C’est en fait le syndrome dont souffre l’album dans son ensemble : les Allemands nous présentent un blackened thrash solide et entraînant indéniablement bien foutu, mais un peu trop générique et passe-partout, qui, bien qu’honorablement exécuté et d’une sincérité palpable, ne possède que quelques passages vraiment envoûtants et irrésistibles (
Proclamation in Shadows, le break simplissime et irrésistible de The Cleric’s Arcanum, à se démonter les cervicales, le riff principal de Haunting
Siren, qui ressemble d’ailleurs énormément à celui de Satans’
Soldier Syndicate, tiens tiens…).
D’une manière générale, on ne peut pas dire que la musique du quatuor ait beaucoup changé, mais on constate que l’ensemble est moins possédé que par le passé, et on a l’impression que nos vieux briscards ont perdu une partie de l’aura blasphématoire et crue qui animait les opus précédents. En quelque sorte, la musique, toujours aussi violente et directe, se fait plus lisse, se résumant en une machine à headbanger diablement efficace mais moins insidieuse.
Cela vient en partie du son, très propre et où rien ne dépasse, bien loin de la crasse rétro d’un Anglewhore par exemple, ainsi que du fait que
The Oath of Iron
Ritual est incontestablement plus orienté thrash que ses prédécesseurs (
End of
Tyranny, Damnatio ad Bestias, Conquer and Contaminate avec sa basse bourdonnante, son bon vieux « ugh ! » des familles et son rythme furieux, l’un des titres les plus intenses de la galette avec cet excellent riff blackisant sur le refrain).
Le titre éponyme, en à peine 3,16 minutes, mélodique, intense et au rythme rapide et bien marqué, mêlant parfaitement black et thrash, incarne la quintessence de ce qu’aurait pu être ce dernier album qui, bien que bon, ne tient pas toutes ses promesses. Néanmoins, c’est sur un At the
Eclipse of Blades épique et heavy à souhait que s’achèvent ces 47 minutes, morceau qui vient démontrer si besoin en était encore que les Allemands savent toujours composer de longs titres avec une sensibilité et une réussite certaines.
Un peu à l’instar du dernier
Destroyer 666,
The Oath of an Iron Ritual est donc une réalisation plus qu’honnête qui ne fait absolument pas tâche dans la discographie des Allemands, privilégiant largement un thrash dynamique et couillu, mais qui, à mon sens n’atteint pas le niveau des albums précédents du combo.
Question de ressenti sans doute, en tous cas, rassurez-vous, si vous aimiez
Desaster, vous continuerez à aimer, et si vous n’aimiez pas, ça ne risque pas de changer non plus.

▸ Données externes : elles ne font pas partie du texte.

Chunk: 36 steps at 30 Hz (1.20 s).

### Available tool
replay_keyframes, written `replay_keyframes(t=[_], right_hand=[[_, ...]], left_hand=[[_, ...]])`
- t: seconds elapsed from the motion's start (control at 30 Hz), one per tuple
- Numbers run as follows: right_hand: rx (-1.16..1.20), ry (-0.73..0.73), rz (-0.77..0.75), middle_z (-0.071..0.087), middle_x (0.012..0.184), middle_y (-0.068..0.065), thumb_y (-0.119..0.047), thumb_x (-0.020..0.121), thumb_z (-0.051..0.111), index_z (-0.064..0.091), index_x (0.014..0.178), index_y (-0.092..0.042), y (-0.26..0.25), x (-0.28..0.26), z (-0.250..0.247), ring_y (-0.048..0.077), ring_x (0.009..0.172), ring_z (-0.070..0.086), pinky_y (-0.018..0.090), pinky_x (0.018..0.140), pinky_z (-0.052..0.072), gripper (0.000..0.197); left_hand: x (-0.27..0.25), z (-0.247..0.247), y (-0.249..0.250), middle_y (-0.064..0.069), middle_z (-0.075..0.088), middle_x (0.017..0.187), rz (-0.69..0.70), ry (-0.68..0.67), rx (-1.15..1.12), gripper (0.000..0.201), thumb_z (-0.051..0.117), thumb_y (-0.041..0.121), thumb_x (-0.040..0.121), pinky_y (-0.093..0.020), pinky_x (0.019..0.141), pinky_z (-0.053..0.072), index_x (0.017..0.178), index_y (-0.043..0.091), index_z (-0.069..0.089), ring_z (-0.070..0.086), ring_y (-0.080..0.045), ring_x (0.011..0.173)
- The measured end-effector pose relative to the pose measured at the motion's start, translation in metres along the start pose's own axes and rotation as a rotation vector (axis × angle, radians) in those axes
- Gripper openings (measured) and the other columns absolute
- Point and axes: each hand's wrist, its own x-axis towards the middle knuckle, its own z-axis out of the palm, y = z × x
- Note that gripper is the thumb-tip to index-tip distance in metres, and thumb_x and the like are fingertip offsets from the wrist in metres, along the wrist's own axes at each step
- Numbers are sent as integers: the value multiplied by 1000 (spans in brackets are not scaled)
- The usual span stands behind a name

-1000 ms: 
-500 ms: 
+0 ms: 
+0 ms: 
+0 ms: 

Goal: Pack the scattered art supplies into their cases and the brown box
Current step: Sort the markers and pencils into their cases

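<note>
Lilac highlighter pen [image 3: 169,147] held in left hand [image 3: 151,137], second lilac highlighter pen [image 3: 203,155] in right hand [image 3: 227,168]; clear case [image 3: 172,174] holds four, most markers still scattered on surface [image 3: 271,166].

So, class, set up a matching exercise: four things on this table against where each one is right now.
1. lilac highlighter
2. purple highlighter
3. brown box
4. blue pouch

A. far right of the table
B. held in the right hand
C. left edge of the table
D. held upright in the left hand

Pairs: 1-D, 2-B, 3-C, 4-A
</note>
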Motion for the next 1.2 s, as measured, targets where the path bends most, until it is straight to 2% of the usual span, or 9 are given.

Don’t fear the power of
Satan, scandait
Satanic sur l’album précédent, ce qui donne finalement un assez bon aperçu du
Desaster 2016 : tojours aussi sympathique et de plus en plus familier, par conséquent de moins en moins menaçant, c’est désormais comme un vieux pote que l’on accueille l’Ange de la
Mort…
Après, je ne dis pas que tous les albums sont parfaitement identiques, mais simplement qu'il n'y a pas de différence énorme d'une livraison à l'autre, pour moi, il n'y a pas d'album qui marque un réel tournant dans la carrière de Desaster, mais une évolution progressive, sur près de 25 ans.
Desaster fait du blackened thrash black ou du black thrash (ça dépend des morceaux), qui déboîte point barre, même si je trouve le petit dernier un peu moins bon que les précédents.